Abstract：Objective: To investigate the effect of salvianolic acid A (Sal A) on mitochondrial autophagy and cell injury in human pulmonary microvascular endothelial cells (HPMVECs) injury induced by lipopolysaccharide (LPS). Methods: LPS 10 μg/mL was used to establish cell injury in vitro. The cells were divided into four groups: control group, Sal A group, LPS group, LPS+Sal A group. MTT was used to analyze cell proliferation. The reactive oxygen species (ROS) content and mitochondrial membrane potential were detected by flow cytometry. Western blot was used to analyze the expression of microtubules associated protein light chain 3 (LC3)-II/I, Beclin1, PTEN mediated putative kinase protein 1 (PINK1) and Parkin. Results: LPS decreased the cell viability in time-dependent manner. The viability in LPS+Sal A group was higher than the LPS group, but lower than the control group (P<0.05). Compared with the control group (100%), the ROS content (283.96%±10.88%) increased and the level of membrane (38.25%±5.69%) potential decreased in LPS group (P<0.05).
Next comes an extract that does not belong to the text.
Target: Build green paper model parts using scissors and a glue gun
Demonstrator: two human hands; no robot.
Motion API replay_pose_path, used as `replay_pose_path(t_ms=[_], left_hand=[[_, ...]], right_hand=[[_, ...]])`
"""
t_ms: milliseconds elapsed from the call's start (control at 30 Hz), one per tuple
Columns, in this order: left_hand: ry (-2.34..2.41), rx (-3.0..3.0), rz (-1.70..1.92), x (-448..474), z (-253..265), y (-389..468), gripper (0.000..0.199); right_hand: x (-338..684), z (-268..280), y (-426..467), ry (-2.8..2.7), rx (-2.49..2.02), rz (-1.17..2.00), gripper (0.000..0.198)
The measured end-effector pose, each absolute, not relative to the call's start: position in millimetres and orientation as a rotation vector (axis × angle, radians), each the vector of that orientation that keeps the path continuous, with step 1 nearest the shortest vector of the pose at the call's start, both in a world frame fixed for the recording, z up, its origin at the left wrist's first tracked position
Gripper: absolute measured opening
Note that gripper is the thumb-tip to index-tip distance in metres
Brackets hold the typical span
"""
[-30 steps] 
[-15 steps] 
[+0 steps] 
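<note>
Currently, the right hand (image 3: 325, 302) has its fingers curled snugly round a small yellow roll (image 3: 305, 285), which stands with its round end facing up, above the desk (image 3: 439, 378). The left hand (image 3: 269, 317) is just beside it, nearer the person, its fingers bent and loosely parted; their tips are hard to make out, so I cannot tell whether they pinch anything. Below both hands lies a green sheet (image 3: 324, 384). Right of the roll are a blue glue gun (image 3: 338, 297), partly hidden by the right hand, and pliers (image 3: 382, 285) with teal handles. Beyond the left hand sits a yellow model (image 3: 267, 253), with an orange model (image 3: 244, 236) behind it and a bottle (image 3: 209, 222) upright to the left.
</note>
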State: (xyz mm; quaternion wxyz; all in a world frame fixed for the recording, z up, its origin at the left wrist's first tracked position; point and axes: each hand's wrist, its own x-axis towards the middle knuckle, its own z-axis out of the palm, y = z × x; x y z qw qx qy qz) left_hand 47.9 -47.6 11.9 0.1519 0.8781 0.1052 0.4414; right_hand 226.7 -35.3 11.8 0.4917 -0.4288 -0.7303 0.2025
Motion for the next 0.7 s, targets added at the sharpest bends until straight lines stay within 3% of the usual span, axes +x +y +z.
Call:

Compared with LPS group, ROS content (138.76%±11.82%) decreased, and the mitochondrial membrane potential (76.56%±6.22%) increased in LPS+Sal A group (P<0.05). The expression of LC-3II/I, Beclin1, PINK1 and Parkin in LPS group was higher than the control group. The expression of LC-3II/I, Beclin1, PINK1 and Parkin in LPS+Sal A group was lower than LPS group. Conclusion: Sal A alleviates the proliferation inhibition by LPS, which may be related with decreased intracellular ROS content, stabilization of mitochondrial membrane potential and mitochondrial autophagy.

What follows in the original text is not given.